◆ **Exercise description**: Working from the data below, write out exactly the lines from its first through the line that contains "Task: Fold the", both ends included and pictures omitted.
Content starts
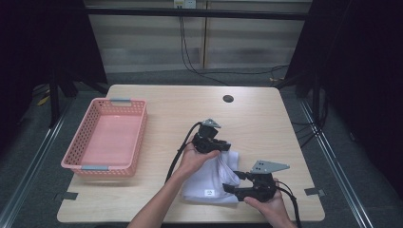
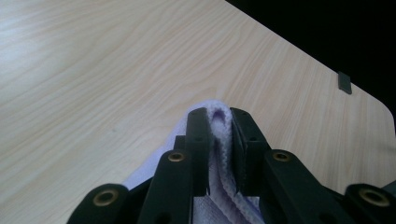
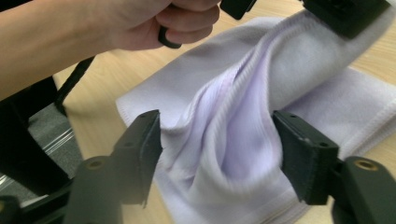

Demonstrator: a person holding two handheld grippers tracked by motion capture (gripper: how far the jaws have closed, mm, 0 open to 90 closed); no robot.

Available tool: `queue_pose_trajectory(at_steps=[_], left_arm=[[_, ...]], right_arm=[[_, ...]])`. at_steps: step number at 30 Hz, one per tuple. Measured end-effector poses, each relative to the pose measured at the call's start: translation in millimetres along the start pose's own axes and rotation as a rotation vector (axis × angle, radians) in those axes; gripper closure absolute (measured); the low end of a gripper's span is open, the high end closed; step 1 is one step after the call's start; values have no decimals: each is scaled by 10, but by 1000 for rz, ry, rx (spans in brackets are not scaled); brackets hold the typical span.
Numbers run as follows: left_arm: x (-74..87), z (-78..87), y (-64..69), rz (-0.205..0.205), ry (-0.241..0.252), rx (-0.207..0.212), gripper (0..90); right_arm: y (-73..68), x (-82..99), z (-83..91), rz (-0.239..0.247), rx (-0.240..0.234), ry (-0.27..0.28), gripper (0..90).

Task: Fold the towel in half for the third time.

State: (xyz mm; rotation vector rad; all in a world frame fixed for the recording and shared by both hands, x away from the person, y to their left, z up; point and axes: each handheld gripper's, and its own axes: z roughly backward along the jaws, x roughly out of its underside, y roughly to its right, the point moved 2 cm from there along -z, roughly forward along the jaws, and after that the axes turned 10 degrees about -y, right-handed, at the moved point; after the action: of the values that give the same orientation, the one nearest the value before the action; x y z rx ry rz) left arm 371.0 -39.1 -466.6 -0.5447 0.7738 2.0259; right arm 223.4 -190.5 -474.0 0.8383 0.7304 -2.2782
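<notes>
A pale lilac towel (image 1: 211, 183) lies folded on the wooden table (image 1: 266, 123), near its front edge. My left gripper (image 1: 222, 145) is shut on a raised corner of the towel (image 2: 220, 154); in the left gripper view (image 2: 219, 119) the cloth is pinched between the two black jaws. My right gripper (image 1: 234, 182) lies low at the towel's right side and points left. In the right gripper view (image 3: 219, 140) its jaws stand wide apart, with a loose ridge of towel (image 3: 327, 98) between them. A hand (image 3: 154, 18) holds the left gripper above.
A pink plastic basket (image 1: 138, 137) stands on the table's left side and looks empty. A small dark hole (image 1: 228, 99) sits near the table's far edge. Bare wood stretches beyond the towel (image 2: 116, 70). Cables trail from both grippers.
</notes>
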Motion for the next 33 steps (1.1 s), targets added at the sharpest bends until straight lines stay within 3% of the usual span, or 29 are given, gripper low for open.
queue_pose_trajectory(at_steps=[4,5,6,7,8,12,15,18,22,24,26,27,28,29,30,31,33], left_arm=[[-17,-112,38,0,-7,14,772],[-17,-127,43,-5,2,34,739],[-17,-126,44,-3,4,41,694],[-17,-119,42,0,9,37,658],[-20,-100,37,-2,10,30,620],[5,84,13,-5,40,-2,448],[78,294,-6,-18,51,-34,421],[244,493,-12,-37,58,-55,430],[553,670,29,-57,40,-52,486],[705,728,87,-70,35,-12,537],[784,743,126,-79,22,-6,566],[934,755,191,-85,-17,-2,567],[934,755,191,-85,-17,-2,563],[1072,756,260,-88,-51,29,544],[1072,756,260,-88,-51,29,528],[1196,757,336,-114,-75,-1,511],[1294,758,387,-132,-94,6,504]], right_arm=[[30,-86,-45,-15,1,14,330],[33,-98,-50,-20,15,7,376],[37,-98,-53,-14,46,-15,514],[41,-82,-54,5,76,-25,599],[51,-55,-48,-9,105,-31,656],[112,63,17,-49,119,-73,739],[177,156,64,-79,135,-100,711],[229,226,97,-100,164,-131,620],[298,196,170,-115,189,-122,390],[360,122,185,-104,204,-94,352],[435,1,174,-85,217,-76,310],[477,-67,160,-85,213,-59,291],[521,-139,136,-80,218,-46,291],[571,-227,101,-69,236,-35,277],[604,-280,72,-66,235,-37,263],[658,-362,21,-72,222,-41,259],[719,-461,-50,-69,234,-42,260]])
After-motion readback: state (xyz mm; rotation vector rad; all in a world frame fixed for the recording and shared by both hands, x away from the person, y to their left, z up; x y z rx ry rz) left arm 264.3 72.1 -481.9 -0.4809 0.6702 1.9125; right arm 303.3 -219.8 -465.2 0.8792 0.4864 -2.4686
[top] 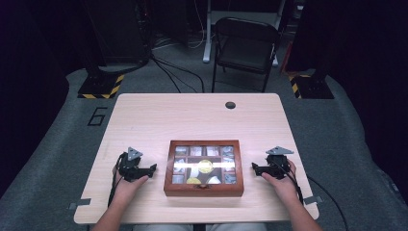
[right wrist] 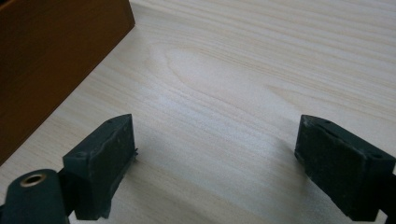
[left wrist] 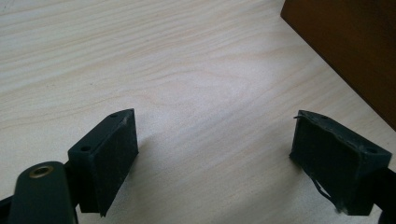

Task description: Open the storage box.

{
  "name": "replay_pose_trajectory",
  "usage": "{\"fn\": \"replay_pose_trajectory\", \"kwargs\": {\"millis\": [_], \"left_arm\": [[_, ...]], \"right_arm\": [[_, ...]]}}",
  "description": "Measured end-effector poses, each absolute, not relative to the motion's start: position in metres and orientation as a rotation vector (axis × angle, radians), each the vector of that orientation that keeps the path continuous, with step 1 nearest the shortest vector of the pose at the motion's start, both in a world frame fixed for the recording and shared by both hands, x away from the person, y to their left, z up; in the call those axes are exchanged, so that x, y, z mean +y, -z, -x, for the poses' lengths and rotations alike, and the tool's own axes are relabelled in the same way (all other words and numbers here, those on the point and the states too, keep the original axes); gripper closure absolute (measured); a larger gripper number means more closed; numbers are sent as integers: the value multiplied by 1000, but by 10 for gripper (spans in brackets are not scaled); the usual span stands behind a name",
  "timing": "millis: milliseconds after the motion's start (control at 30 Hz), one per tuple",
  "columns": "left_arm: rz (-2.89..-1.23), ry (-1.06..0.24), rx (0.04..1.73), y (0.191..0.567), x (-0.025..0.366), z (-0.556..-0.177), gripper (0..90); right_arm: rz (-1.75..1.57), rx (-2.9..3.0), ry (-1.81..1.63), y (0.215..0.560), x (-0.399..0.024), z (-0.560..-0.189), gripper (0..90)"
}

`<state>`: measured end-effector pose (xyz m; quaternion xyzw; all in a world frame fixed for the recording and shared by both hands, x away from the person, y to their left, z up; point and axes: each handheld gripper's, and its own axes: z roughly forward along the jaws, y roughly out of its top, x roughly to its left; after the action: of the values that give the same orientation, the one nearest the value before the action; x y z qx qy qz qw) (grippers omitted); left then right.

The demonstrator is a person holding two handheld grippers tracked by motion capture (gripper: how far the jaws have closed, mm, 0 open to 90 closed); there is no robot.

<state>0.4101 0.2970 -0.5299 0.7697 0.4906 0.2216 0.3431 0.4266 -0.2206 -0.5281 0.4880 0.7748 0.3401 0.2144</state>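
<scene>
A brown wooden box (top: 203, 168) with a glass lid lies near the front middle of the light wooden table (top: 192, 115); through the glass I see small compartments with packets and gold round pieces. My left gripper (top: 153, 169) rests on the table just left of the box, open, nothing between its jaws. My right gripper (top: 254, 167) rests just right of the box, also open and empty. In the left gripper view the jaws (left wrist: 215, 154) stand wide apart over bare wood, the box's side (left wrist: 345, 46) at upper right. In the right gripper view (right wrist: 215, 158) the box's side (right wrist: 51, 60) is at upper left.
A small dark hole (top: 230, 105) sits near the table's far edge. Behind the table stands a black folding chair (top: 245, 45). Cables run over the grey floor, and stands with yellow-black bases (top: 98, 86) flank the table. Bare wood stretches beyond the box.
</scene>
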Motion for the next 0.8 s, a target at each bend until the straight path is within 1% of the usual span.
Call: {"fn": "replay_pose_trajectory", "kwargs": {"millis": [567,700,800], "left_arm": [[-1991,-583,1288,530,297,-410,152],[-1986,-585,1291,530,297,-409,154],[-1989,-581,1298,529,298,-409,171]], "right_arm": [[-1367,2139,-941,528,-220,-427,99],[-1371,2138,-941,528,-219,-427,103],[-1363,2138,-948,528,-219,-426,128]]}}
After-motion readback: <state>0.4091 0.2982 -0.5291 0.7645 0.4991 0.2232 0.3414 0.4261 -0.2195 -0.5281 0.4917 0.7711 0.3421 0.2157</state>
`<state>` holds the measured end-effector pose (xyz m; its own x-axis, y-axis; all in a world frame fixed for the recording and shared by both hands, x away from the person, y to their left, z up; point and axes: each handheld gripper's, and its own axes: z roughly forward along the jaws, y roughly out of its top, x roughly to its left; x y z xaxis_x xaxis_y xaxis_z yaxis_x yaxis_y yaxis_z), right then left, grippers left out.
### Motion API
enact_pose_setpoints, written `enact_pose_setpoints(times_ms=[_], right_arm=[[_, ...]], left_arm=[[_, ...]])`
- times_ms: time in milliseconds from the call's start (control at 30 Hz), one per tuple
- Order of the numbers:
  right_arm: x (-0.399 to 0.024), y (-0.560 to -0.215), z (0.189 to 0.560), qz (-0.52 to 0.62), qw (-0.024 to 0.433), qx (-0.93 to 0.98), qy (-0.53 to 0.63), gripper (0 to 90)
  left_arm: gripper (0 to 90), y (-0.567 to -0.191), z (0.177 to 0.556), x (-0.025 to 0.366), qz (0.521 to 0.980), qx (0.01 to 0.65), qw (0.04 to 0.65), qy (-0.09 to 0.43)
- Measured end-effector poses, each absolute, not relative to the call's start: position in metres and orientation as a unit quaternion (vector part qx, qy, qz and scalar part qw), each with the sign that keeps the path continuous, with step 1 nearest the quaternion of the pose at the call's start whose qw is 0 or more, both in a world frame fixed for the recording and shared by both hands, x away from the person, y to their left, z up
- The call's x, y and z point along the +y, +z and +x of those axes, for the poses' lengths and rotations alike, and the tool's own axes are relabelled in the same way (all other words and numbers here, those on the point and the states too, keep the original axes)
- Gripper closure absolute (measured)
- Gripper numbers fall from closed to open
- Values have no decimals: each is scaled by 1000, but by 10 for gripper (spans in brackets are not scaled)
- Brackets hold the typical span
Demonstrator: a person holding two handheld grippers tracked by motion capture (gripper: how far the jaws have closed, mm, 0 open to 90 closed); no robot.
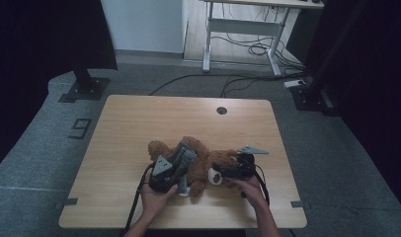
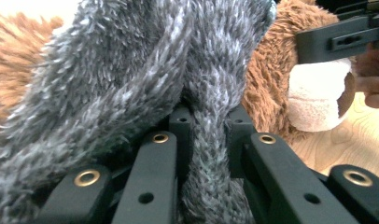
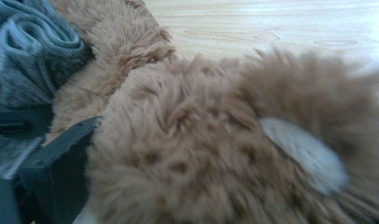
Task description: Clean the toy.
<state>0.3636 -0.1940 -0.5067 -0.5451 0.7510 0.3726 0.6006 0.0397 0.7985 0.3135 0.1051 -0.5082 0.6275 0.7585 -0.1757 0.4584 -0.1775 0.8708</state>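
Note:
A brown teddy bear (image 1: 204, 152) lies on the wooden table (image 1: 139, 118), partly wrapped in a grey knitted garment (image 1: 187, 152). My left gripper (image 1: 182, 163) comes in from the lower left, and the left gripper view shows it (image 2: 208, 126) shut on a fold of the grey knit (image 2: 131, 70). My right gripper (image 1: 218, 174) is at the bear's head, jaws wide. Its fingers (image 3: 61, 163) flank the furry head (image 3: 201, 140), whose pale inner ear (image 3: 304, 154) faces the camera. One finger (image 2: 337, 39) of it sits above the bear's white muzzle (image 2: 318, 93).
A round cable hole (image 1: 221, 110) sits near the table's far edge. Beyond the table are a white desk frame (image 1: 248, 29) with cables on the floor and a dark stand base (image 1: 85, 86) at the left.

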Motion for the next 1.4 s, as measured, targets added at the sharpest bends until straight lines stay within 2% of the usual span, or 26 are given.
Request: enact_pose_setpoints(times_ms=[267,433,567,700,833,1033,1167,1400], right_arm=[[-195,-510,356,462,85,726,502,20],[-192,-515,351,454,99,728,504,106],[-194,-517,347,455,102,723,509,160],[-191,-517,344,449,117,727,507,165],[-190,-517,343,451,124,724,507,166],[-190,-518,341,449,131,723,509,171],[-191,-522,342,452,135,719,510,180],[-189,-520,341,456,143,719,504,187]], left_arm=[[779,-509,311,104,755,404,495,150],[775,-499,311,105,754,408,497,132],[775,-479,310,96,757,394,501,144],[774,-450,315,66,764,362,512,151],[774,-434,327,18,786,327,503,152],[770,-454,358,-37,823,332,444,122],[769,-462,362,-32,820,341,445,117],[772,-466,359,1,818,363,419,150]])
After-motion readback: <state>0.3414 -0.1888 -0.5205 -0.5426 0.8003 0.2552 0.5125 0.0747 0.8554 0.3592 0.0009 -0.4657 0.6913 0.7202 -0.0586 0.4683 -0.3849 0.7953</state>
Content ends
◆ **Written solution**:
Demonstrator: a person holding two handheld grippers tracked by motion capture (gripper: how far the jaws have closed, mm, 0 open to 90 closed); no robot.

Available tool: `queue_pose_trajectory(at_steps=[_], left_arm=[[_, ...]], right_arm=[[_, ...]])`. at_steps: step number at 30 Hz, one per tuple. Measured end-effector poses, each relative to the pose measured at the call's start: translation in millimetres along the start pose's own axes and rotation as a rotation vector (axis × angle, radians) in those axes; gripper closure absolute (measured); the low end of a gripper's span is open, the high end closed; step 1 is one step after the call's start; values have no decimals: each is scaled by 10, but by 1000 for rz, ry, rx (spans in brackets are not scaled); brackets hold the typical span.
Numbers run as follows: left_arm: x (-74..87), z (-78..87), y (-64..69), rz (-0.205..0.205), ry (-0.241..0.252), rx (-0.207..0.212), gripper (0..90); right_arm: y (-73..68), x (-82..99), z (-83..91), rz (-0.239..0.247), rx (-0.240..0.234), ry (-0.27..0.28), gripper (0..90).

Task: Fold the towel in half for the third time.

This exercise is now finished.